Arginine Metabolism is a Biomarker of Red Blood Cell and Human Aging

Overview

Journal Aging Cell

Specialties Cell Biology
Geriatrics

Date 2024 Oct 31

PMID 39478346

Authors

Julie A Reisz

Eric J Earley

Travis Nemkov

Alicia Key

Daniel Stephenson

Gregory R Keele

Monika Dzieciatkowska

Steven L Spitalnik

Eldad A Hod

Steven Kleinman

Nareg H Roubinian

Mark T Gladwin

Kirk C Hansen

Philip J Norris

Michael P Busch

James C Zimring

Gary A Churchill

Grier P Page

Angelo DAlessandro

Affiliations

Soon will be listed here.

Abstract

Increasing global life expectancy motivates investigations of molecular mechanisms of aging and age-related diseases. This study examines age-associated changes in red blood cells (RBCs), the most numerous host cell in humans.
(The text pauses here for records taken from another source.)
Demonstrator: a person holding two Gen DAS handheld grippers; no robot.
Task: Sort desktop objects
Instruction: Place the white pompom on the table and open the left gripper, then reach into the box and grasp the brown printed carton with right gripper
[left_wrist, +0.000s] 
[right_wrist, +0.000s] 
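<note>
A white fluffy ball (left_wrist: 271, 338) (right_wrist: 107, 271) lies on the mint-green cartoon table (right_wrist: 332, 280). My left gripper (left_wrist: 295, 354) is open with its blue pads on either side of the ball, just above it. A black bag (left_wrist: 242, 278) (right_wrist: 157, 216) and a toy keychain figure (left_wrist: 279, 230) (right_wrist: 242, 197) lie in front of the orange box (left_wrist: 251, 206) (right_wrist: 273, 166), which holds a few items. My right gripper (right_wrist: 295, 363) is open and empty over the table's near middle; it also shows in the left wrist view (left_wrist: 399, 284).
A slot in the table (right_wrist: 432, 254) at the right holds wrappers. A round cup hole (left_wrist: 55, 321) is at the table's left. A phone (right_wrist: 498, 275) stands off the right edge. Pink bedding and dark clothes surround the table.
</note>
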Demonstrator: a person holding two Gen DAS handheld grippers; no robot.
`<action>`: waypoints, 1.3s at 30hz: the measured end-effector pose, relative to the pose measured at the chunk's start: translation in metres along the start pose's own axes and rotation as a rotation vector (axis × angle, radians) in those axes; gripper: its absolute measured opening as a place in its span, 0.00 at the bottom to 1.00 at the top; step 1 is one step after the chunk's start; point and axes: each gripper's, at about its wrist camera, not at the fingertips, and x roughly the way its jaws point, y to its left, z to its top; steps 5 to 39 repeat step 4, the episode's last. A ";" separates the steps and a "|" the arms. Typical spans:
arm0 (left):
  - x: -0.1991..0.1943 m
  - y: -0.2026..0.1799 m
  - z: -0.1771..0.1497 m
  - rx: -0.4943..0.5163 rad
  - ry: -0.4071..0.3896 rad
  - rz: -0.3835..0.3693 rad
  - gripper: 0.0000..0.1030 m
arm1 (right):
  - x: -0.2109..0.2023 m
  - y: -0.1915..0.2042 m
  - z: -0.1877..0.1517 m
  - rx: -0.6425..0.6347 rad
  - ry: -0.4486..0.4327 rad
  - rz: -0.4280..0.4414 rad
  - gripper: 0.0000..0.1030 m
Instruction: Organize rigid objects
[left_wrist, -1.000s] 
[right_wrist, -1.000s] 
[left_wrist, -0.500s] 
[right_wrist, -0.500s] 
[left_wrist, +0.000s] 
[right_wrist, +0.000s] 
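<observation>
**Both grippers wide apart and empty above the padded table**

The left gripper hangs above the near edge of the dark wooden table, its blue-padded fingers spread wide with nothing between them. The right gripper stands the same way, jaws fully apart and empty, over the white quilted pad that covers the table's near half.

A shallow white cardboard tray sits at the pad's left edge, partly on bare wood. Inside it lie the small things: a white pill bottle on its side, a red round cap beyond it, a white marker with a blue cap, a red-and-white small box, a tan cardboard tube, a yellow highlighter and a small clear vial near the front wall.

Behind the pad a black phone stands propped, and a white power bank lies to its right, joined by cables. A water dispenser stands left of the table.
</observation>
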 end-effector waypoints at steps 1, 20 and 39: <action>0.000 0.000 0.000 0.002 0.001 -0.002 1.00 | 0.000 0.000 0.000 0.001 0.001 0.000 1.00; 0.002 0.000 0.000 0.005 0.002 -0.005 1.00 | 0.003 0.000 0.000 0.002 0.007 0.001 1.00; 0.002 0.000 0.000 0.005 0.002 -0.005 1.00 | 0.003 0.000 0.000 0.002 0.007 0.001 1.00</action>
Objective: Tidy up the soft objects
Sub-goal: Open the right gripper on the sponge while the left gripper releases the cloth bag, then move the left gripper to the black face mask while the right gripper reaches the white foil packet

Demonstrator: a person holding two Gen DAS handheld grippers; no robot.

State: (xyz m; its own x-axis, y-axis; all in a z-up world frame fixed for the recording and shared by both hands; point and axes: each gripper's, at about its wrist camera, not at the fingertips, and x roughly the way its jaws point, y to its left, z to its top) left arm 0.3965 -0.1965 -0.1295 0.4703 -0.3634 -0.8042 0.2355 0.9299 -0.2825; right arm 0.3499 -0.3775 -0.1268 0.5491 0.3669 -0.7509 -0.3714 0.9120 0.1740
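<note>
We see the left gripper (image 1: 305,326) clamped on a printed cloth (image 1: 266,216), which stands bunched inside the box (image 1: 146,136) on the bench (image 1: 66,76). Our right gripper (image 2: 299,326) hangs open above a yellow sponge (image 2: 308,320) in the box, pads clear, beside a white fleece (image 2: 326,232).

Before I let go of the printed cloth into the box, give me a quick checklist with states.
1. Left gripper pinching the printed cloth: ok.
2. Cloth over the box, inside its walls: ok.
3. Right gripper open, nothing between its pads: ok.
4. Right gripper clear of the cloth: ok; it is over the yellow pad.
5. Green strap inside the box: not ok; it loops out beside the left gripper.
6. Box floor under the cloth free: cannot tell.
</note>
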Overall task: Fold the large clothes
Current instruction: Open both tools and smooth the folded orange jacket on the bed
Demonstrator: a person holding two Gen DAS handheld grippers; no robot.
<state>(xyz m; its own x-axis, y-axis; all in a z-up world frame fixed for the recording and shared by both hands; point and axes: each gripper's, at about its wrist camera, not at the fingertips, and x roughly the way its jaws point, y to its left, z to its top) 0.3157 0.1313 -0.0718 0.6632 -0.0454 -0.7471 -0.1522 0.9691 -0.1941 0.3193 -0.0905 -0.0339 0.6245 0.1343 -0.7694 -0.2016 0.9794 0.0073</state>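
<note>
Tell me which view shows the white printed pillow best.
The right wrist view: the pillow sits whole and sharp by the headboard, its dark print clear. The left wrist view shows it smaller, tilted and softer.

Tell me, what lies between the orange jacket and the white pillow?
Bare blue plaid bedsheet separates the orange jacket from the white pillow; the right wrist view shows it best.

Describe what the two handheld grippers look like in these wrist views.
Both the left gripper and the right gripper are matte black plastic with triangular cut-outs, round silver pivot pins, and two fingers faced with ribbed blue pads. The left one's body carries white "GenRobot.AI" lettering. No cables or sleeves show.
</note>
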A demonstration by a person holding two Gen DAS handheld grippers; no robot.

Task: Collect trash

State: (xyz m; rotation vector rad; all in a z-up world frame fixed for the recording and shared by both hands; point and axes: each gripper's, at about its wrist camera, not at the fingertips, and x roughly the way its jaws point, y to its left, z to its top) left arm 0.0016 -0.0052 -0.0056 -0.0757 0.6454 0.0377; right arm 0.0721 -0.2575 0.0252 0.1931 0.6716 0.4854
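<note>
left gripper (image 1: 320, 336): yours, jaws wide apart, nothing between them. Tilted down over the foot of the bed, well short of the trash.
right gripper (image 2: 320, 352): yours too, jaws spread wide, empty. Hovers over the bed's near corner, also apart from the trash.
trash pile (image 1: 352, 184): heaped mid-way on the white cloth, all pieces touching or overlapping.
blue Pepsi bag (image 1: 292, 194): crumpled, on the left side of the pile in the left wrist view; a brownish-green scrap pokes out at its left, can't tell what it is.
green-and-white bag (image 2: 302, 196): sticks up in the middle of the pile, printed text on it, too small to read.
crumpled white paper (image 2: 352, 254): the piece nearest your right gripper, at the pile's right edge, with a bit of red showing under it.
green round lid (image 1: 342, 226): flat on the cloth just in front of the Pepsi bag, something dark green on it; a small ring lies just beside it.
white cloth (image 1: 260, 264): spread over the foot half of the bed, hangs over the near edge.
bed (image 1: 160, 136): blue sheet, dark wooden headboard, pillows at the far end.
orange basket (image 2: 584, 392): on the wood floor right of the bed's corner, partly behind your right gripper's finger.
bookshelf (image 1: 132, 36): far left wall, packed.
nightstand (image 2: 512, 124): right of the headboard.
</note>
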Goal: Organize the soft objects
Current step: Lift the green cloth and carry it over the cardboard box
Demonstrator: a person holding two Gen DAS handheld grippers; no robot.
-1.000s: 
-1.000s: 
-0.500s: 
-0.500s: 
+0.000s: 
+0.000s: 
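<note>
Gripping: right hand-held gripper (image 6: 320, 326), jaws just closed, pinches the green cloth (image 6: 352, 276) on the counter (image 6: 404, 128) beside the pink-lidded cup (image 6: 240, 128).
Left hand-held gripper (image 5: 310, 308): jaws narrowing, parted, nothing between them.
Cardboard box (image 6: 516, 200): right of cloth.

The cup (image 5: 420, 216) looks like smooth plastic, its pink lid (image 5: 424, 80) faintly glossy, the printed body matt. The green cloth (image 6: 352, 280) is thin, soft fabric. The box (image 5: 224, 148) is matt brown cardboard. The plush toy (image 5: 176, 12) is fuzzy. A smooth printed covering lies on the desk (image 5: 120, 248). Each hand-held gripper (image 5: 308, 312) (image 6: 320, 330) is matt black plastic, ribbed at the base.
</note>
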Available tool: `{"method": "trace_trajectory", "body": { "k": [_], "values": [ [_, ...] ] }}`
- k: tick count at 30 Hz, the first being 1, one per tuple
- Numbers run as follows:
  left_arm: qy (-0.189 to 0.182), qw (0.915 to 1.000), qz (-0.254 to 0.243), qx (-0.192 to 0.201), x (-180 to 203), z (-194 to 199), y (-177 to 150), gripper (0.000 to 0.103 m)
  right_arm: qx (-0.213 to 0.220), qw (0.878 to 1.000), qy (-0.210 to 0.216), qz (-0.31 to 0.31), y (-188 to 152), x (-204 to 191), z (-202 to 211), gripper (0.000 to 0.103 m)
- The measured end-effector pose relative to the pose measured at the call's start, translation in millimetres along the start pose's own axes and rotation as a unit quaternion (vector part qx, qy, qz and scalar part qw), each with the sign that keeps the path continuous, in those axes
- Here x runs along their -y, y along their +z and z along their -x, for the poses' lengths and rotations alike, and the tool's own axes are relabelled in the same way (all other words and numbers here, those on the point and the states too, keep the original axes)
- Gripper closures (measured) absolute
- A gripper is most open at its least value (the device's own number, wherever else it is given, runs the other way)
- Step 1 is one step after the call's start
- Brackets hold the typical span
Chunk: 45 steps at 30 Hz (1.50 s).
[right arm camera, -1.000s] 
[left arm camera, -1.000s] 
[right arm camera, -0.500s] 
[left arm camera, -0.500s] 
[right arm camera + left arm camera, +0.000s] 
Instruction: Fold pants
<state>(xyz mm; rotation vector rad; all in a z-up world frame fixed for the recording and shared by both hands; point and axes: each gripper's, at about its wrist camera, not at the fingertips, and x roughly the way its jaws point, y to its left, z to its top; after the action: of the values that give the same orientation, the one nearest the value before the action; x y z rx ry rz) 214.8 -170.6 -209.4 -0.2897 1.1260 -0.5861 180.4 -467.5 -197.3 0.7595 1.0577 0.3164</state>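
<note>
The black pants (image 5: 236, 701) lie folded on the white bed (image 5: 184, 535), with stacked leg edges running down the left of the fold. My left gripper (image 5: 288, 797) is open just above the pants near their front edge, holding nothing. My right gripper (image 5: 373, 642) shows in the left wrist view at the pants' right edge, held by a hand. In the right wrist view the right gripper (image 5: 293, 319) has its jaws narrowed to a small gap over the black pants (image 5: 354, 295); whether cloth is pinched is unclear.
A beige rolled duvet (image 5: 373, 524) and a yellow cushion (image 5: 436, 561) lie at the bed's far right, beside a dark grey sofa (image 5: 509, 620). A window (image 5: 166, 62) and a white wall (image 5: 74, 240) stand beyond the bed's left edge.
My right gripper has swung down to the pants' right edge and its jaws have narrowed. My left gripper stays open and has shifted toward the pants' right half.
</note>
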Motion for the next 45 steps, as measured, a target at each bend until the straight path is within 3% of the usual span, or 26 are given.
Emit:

Four cohorts, including healthy individuals and patients with sickle cell disease, were analyzed to define age-dependent changes in RBC metabolism. Over 15,700 specimens from 13,757 humans were examined, a major expansion over previous studies of RBCs in aging. Multi-omics approaches identified chronological age-related alterations in the arginine pathway with increased arginine utilization in RBCs from older individuals. These changes were consistent across healthy and sickle cell disease cohorts and were influenced by genetic variation, sex, and body mass index. Integrating multi-omics data and metabolite quantitative trait loci (mQTL) in humans and 525 diversity outbred mice functionally linked metabolism of arginine during RBC storage to increased vesiculation-a hallmark of RBC aging-and lower post-transfusion hemoglobin increments. Thus, arginine metabolism is a biomarker of RBC and organismal aging, suggesting potential new targets for addressing sequelae of aging.

Citing Articles

Arginine metabolism is a biomarker of red blood cell and human aging.

Reisz J, Earley E, Nemkov T, Key A, Stephenson D, Keele G Aging Cell. 2024; 24(2):e14388.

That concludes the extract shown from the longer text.